Bruxelles a apprécié la sortie de son document mardi dernier, mais a finalement choisi de retarder sa publication d’une semaine afin de faire place aux débats qui ont eu lieu la semaine dernière, tant au niveau des ministres que lors du dîner informel des chefs d’État et de gouvernement en Slovénie.

Le document sera présenté lors d’une conférence de presse par le commissaire à l’énergie, Kadri Simson, une fois qu’il aura reçu le feu vert lors d’une réunion du collège des commissaires.

L’Espagne, la France et la Grèce ont été les partenaires du bloc qui ont le plus demandé à l’UE de réagir à la hausse des prix de l’énergie. Ils ont été rejoints par d’autres République tchèque, Roumanie et Pologne, qui ont également récemment élevé la voix pour demander la réaction des institutions européennes.

L’exécutif communautaire a répondu en promettant un document qui décrirait les mesures que les États membres peuvent adopter immédiatement dans les limites de la législation en vigueur. Cela inclut des mesures qui passent par l’aide aux ménages les plus vulnérables ou des réductions d’impôts, entre autres.
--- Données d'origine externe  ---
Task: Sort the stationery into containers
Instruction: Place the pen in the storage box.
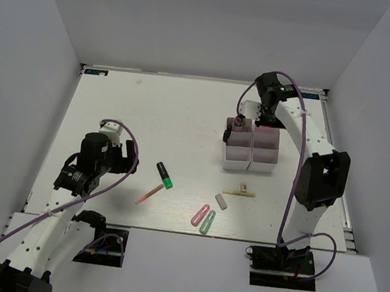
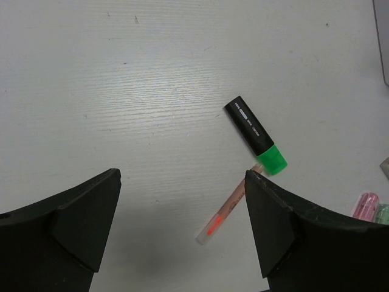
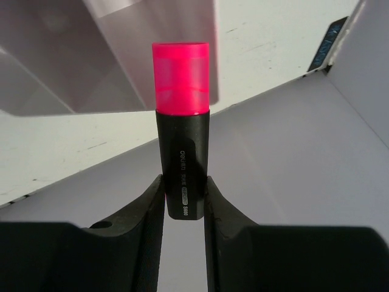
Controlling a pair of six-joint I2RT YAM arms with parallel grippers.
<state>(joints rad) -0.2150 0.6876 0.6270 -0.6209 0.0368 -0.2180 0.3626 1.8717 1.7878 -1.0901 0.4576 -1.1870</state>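
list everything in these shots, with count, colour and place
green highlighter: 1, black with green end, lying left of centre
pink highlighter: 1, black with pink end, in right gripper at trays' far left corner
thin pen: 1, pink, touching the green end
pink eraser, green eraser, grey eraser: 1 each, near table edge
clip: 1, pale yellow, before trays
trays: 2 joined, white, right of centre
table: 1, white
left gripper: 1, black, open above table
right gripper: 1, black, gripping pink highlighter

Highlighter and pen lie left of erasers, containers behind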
Mais certains gouvernements européens ont fait pression pour des mesures plus importantes. L’Espagne, par exemple, a suggéré la création d’une plateforme qui gère les achats groupés de gaz à l’image de l’approvisionnement centralisé des vaccins pendant la pandémie de coronavirus.

Mettre fin à la spéculation
Dans une lettre envoyée il y a plusieurs semaines par les vice-présidentes des affaires économiques et de la transition écologique, Nadia Calviño et Teresa Ribera, respectivement, le gouvernement espagnol a également demandé des mesures pour mettre fin à la spéculation dans le système européen d’échange de quotas d’émission de CO2 (ETS) et repenser le système européen d’électricité. marché.
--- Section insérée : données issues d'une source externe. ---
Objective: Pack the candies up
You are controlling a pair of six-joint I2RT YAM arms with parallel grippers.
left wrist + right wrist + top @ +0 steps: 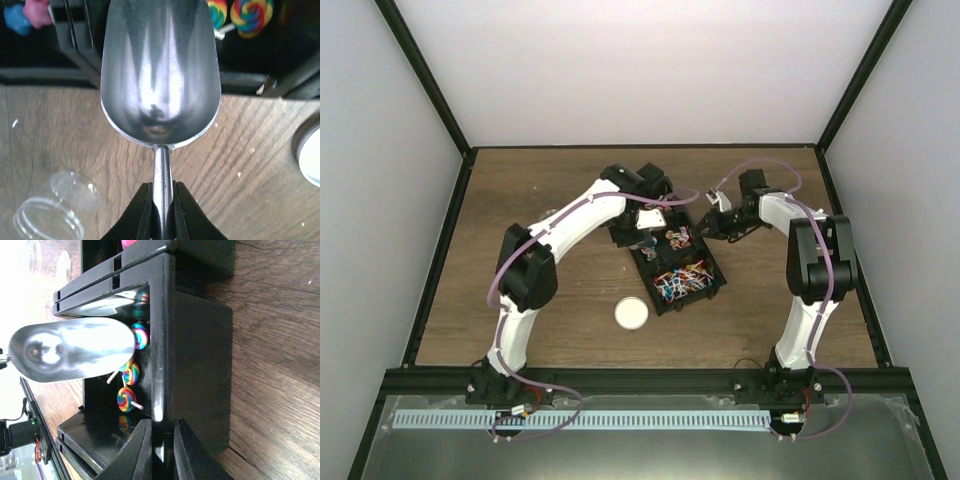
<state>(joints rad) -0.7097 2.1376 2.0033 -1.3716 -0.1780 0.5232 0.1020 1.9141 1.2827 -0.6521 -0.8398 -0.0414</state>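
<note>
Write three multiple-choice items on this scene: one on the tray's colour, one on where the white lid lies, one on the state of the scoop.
1. The tray is:
A. white
B. green
C. black

2. The white lid lies:
A. in the tray
B. on the table, near the tray
C. stuck to a wall

3. The scoop in the left pincer is:
A. empty
B. heaped full
C. dropped on the table

Key:
1 C: every wall of the tray is black.
2 B: bare wood shows all round the lid.
3 A: the scoop's bowl shines bare, and the pincer is clamped on its handle.
</note>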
Le gouvernement français, de son côté, a exigé des actions pour réduire le lien entre le prix du gaz et la facture d’électricité, tandis que la Grèce a proposé de créer un fonds de compensation pour la transition qui utilise les revenus du système ETS et est activé dans des situations exceptionnelles. comme l’actuel.

La présidente de la Commission européenne, Ursula von der Leyen, a repris une partie des revendications de ces pays lors d’une conférence de presse la semaine dernière depuis l’Estonie, lorsqu’elle a affirmé que Bruxelles évaluait la création d’une “réserve stratégique” de gaz pour réduire la bloquer la dépendance aux importations de cette ressource.
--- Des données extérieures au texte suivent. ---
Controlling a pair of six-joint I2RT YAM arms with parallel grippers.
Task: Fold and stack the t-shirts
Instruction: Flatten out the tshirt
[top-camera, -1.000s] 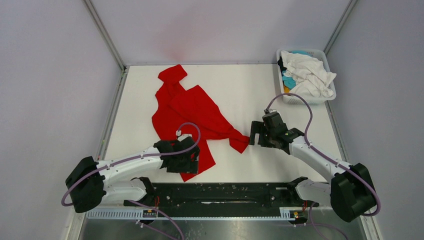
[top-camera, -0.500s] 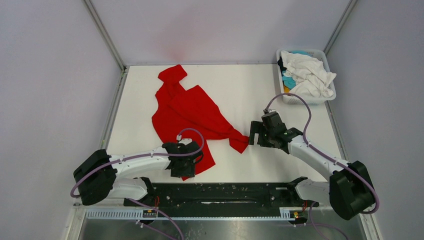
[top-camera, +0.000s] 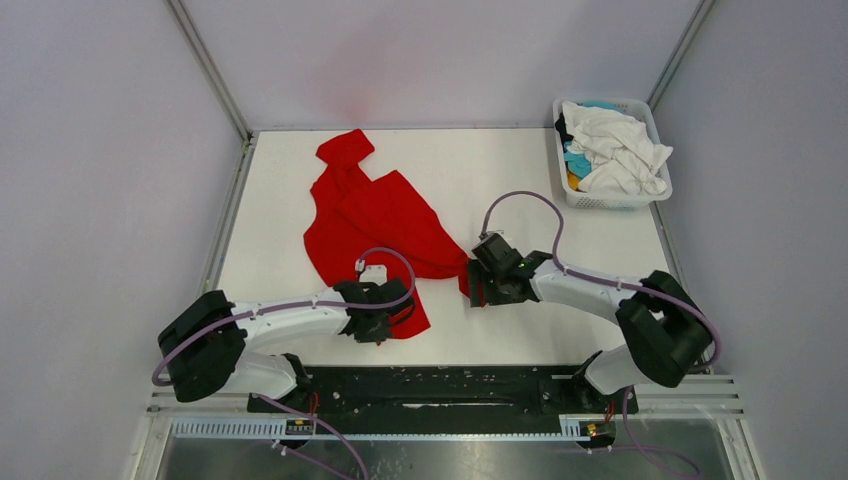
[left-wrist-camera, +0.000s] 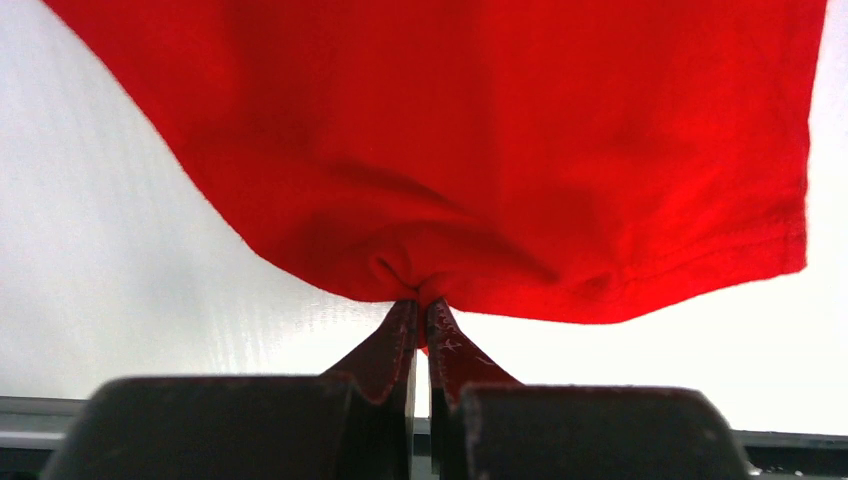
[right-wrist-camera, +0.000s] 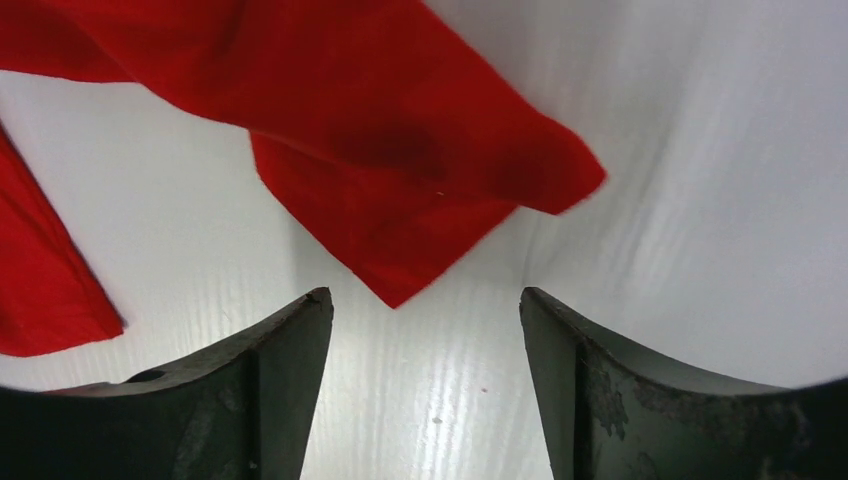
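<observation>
A bright red t-shirt (top-camera: 380, 215) lies crumpled on the white table, stretching from the far left toward the near middle. My left gripper (top-camera: 388, 322) (left-wrist-camera: 421, 305) is at its near hem, shut on a pinched fold of the red cloth (left-wrist-camera: 480, 170). My right gripper (top-camera: 472, 288) (right-wrist-camera: 425, 295) is open at the shirt's right-hand corner. That pointed red corner (right-wrist-camera: 420, 190) lies flat on the table just ahead of the gap between the fingers, untouched. More t-shirts, white (top-camera: 622, 150), turquoise (top-camera: 577, 160) and black (top-camera: 563, 128), are piled in the basket.
A white lattice-sided basket (top-camera: 612, 200) stands at the table's far right corner. Grey walls with metal posts close in the table on three sides. The arm bases and a black rail (top-camera: 450, 385) run along the near edge.
My left gripper has shut on the shirt's near hem. The right arm has swung left up to the shirt's right corner, and its jaws have narrowed a little.
</observation>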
Face à la position de l’Espagne, de la France et de la Grèce, d’autres partenaires comme l’Allemagne, les Pays-Bas, le Danemark, la Suède ou la Finlande préfèrent que la réaction de l’UE se limite à contrer l’impact de la situation actuelle par des mesures à court terme et rejettent une réforme en profondeur du système électrique européen actuel.